(Collection entries)
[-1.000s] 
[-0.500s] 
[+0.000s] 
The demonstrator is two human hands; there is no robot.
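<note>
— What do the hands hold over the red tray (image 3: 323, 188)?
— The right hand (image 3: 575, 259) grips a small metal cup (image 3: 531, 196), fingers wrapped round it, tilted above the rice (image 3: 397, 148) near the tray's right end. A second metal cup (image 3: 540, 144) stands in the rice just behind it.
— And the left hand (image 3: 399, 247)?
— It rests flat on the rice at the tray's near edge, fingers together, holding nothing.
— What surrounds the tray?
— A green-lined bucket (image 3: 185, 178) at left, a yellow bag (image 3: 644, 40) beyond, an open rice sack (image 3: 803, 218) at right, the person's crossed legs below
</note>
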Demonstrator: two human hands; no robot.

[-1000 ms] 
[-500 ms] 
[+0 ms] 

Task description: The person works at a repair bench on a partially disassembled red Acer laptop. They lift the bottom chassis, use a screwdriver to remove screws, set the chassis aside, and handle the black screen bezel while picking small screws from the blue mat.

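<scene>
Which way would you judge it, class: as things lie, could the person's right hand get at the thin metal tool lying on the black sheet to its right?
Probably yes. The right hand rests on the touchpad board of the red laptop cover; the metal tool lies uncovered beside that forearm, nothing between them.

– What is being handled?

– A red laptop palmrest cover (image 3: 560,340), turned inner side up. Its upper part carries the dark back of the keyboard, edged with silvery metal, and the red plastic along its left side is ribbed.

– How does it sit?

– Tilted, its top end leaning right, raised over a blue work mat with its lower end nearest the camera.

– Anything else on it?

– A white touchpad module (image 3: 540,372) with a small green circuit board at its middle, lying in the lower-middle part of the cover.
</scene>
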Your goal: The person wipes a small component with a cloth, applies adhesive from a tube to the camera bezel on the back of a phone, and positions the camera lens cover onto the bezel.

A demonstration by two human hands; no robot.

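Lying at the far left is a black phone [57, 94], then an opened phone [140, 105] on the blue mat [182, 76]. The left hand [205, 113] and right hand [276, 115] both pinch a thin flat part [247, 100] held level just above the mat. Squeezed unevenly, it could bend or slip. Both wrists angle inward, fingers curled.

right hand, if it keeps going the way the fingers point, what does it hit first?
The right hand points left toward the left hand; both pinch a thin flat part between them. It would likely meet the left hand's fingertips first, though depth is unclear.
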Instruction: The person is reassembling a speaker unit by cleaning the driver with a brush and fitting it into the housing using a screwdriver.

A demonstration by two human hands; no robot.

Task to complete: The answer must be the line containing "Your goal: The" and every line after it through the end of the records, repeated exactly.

Result of the task:
Your goal: The person wipes a small component with a cloth, applies adhesive from a tube to the camera bezel on the back of a phone, and positions the camera lens cover onto the bezel.

A demonstration by two human hands; no robot.

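Lying at the far left is a black phone [57, 94], then an opened phone [140, 105] on the blue mat [182, 76]. The left hand [205, 113] and right hand [276, 115] both pinch a thin flat part [247, 100] held level just above the mat. Squeezed unevenly, it could bend or slip. Both wrists angle inward, fingers curled.

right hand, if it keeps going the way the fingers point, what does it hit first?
The right hand points left toward the left hand; both pinch a thin flat part between them. It would likely meet the left hand's fingertips first, though depth is unclear.
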Instruction: The person is reassembling a speaker unit by cleaning the driver with a brush and fitting it into the housing using a screwdriver.

A demonstration by two human hands; no robot.

This completes the answer to the exercise.